Draw box-and-pointer diagrams for each of the following lists:
((x) y z)
(x (y z))
((a) b (c ()))
Enter each of the following expressions into Scheme. In each case, explain why Scheme does or does not use the dot notation when displaying the value.
(cons 'a "Walker")
(cons 'a null)
(cons null 'a)
(cons null (cons null null))
Draw a box-and-pointer representation of the value of each expression in the previous exercise.

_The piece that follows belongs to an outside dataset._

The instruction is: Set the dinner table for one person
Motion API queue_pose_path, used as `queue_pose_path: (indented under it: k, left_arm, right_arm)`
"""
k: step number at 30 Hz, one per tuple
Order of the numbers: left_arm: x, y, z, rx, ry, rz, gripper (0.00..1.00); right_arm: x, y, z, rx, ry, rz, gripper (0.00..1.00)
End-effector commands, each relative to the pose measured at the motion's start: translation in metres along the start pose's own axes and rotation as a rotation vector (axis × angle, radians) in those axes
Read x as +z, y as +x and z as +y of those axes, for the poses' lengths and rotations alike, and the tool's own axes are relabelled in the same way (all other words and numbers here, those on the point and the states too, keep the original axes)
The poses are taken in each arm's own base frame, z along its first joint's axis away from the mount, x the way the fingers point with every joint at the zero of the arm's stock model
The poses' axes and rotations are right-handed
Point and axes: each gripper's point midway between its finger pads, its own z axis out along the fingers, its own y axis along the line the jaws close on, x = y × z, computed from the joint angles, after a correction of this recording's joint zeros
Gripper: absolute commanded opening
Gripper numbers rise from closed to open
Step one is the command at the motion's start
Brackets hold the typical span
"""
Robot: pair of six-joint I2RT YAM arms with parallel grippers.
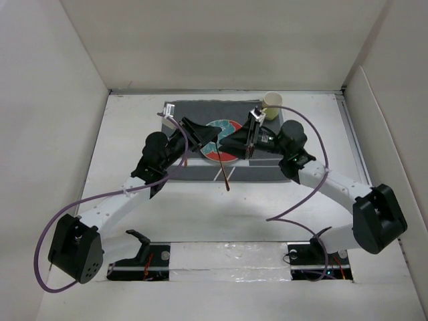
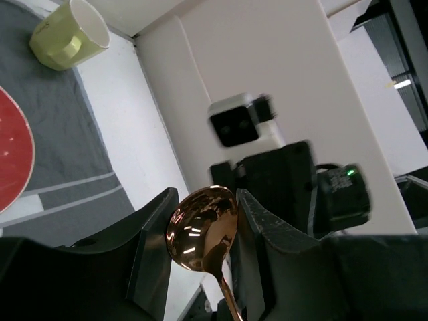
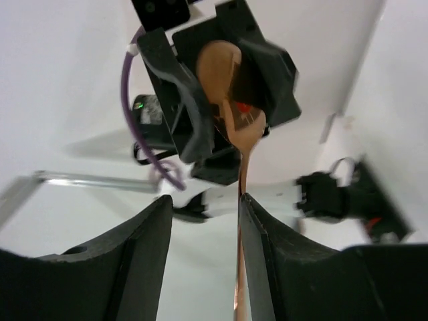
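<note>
The dinner table [image 1: 134, 127] is a plain white, roughly square top filling the floor of a white-walled booth. A dark grey striped placemat [image 1: 221, 110] lies at its far middle, carrying a red-and-teal plate [image 1: 224, 126] half hidden by the arms. A pale yellow cup [image 1: 273, 100] stands upright at the mat's far right corner, its pale inner wall showing. The left gripper [image 2: 204, 200] pinches the bowl of a copper spoon [image 2: 200, 231]. The right gripper [image 3: 204, 200] faces it, jaws spread, the spoon's handle beside one finger.
</note>
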Motion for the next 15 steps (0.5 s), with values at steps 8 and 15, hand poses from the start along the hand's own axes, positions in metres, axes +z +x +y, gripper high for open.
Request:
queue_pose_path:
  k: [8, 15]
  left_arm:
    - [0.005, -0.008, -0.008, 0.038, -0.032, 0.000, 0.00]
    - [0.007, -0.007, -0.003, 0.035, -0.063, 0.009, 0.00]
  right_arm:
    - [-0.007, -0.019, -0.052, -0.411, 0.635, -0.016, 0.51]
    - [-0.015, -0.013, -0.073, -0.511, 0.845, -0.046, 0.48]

What do you think that pair?
will return for each of
the following? How about list?
. Confirm you answer
experimentally and explain any that you found particularly tricky.
(cons 'a 'b)
(cons 'a (cons 'b 'c))
(cons 'a null)
null
(list 'a 'b 'c)
(list 'a)
(list)
Define and test a procedure named cons-cell-count
that takes
any Scheme value and determines how many boxes would appear in its
box-and-pointer diagram. (The data structure that is represented by such a
box, or the region of a computer's memory in which such a structure is
stored is called a cons cell. Every time the cons
procedure is used, explicitly or implicitly, in the construction of a
Scheme value, a new cons cell is allocated, to store information about the
car and the cdr. Thus cons-cell-count
also tallies the number
of times cons
was invoked during the construction of its
argument.)
For example, the structure in the following box-and-pointer diagram
contains seven cons-cells, so when you apply cons-cell-count
to that structure, it should return 7. On the other hand, the string
"sample"
contains no cons-cells, so the value of
(cons-cell-count "sample")
is 0.
Use cons-cell-count
to find out how many cons cells are needed
to construct the list (0 (1 (2 (3 (4)))))
. Draw a
box-and-pointer diagram of this list to check the answer.
Monday, 18 September 2000
http://www.math.grin.edu/~stone/courses/scheme/pairs.xhtml
(by Henry Walker and John Stone).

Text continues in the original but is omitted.